What then does the average player selected at #2 overall really look like? To answer that question, let’s take a look at the distribution of player outcomes at draft pick #2 from 1985-2015. Like last year, this snapshot makes use of Career AV (CarAV), an advanced statistic developed by Pro Football Reference, which attempts to place a single value on each NFL player’s career, regardless of position, through a weighted sum of their best seasons emphasizing peak performance. While CarAV has its limitations, it provides a useful metric to compare large samples of players at different positions. I’m limited here to using players drafted more than 4 years ago, because it takes about 5 years for CarAV to build up.

Draft outcomes at pick #2, 1985-2015

The 31-year distribution of CarAV values is shown in the first figure. The players I mentioned above mostly occupy the two bins on the far right, with Marshall Faulk maxing things out at a whopping CarAV = 133. Bill Fralic just missed out the top 12, at #14 with a respectable CarAV of 58. You may notice the distribution is somewhat skewed, with a relatively thinner tail on the right, made up of a smaller number of players with very high CarAV values, and a big peak to the left of center made up of players with lower CarAV values. The median of the distribution, marking the half-way point between low and high values, is CarAV = 48, Chris Long (DE, STL). The four players on either side of the median, representing the average range, are Tony Casillas (DT, ATL, CarAV 57), Eric Turner (DB, CLE, CarAV 51), LaVar Arrington (LB, WAS, AV 46) and Marcus Mariota (QB, TEN, CarAV 44). Those are some good players for the most part; and adding most of them in their primes would upgrade a position on the Redskins roster, although in some cases that might be a backup (e.g. Mariota > Colt). But they are not exactly the elite talents that I think we’re all hoping for and many fans seem to expect at #2 overall.
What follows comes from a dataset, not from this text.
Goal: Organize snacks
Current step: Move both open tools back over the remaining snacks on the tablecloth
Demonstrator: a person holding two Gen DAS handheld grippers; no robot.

And those are the average talents of the group. Keep in mind that half of the players selected at #2 had lower CarAV values than Chris Long. Below Marcus Mariotta (ranked 18/31 players), we start to see players who are often labelled as “didn’t perform to his draft position” to “outright bust” like Robert Gallery (T, OAK, CarAV 38, rank 21/31) and RG3 (CarAV 36, rank 22/31), who in reality are not that far below average of players selected at #2. And rounding up the bottom is a player whose name has come to be synonymous with draft bust, Ryan Leaf (CarAv 1).

What could be going on here? Why do fans and most media commentators seem to expect much better outcomes from high draft selections than NFL front offices are able to achieve on a regular basis? Perhaps NFL GMs picking at the top of the draft, who tend to work for the worst teams, are just really bad at what they do. I suppose that could be a factor, but as we’ll see, the variation in outcomes doesn’t get a lot better as we go deeper into the draft. I believe the answer lies in a well-known psychological phenomenon and persistent bugbear for scientists, selection bias.

Psychologists and scientists use the term bias somewhat differently to common usage. In scientific discussion, bias refers to an innate, usually unconscious, tendency we all have to see things in a way that supports our world view. The most common bias in science is the tendency to select inputs to experiments or cherry pick results to favor the preferred hypothesis (mainly because it’s nearly impossible to publish negative results). Good scientific practice involves careful precautions to prevent bias from influencing the results, such as random and blind sampling. The form of bias that NFL fans appear to be exhibiting when they expect better results than have been achieved historically is a sub-type of selection bias, known as Survivorship Bias. From Wikipedia:

Survivorship bias or survival bias is the logical error of concentrating on the people or things that made it past some selection process and overlooking those that did not, typically because of their lack of visibility. This can lead to false conclusions in several different ways…

… Survivorship bias can lead to overly optimistic beliefs because failures are ignored, such as when companies that no longer exist are excluded from analyses of financial performance.”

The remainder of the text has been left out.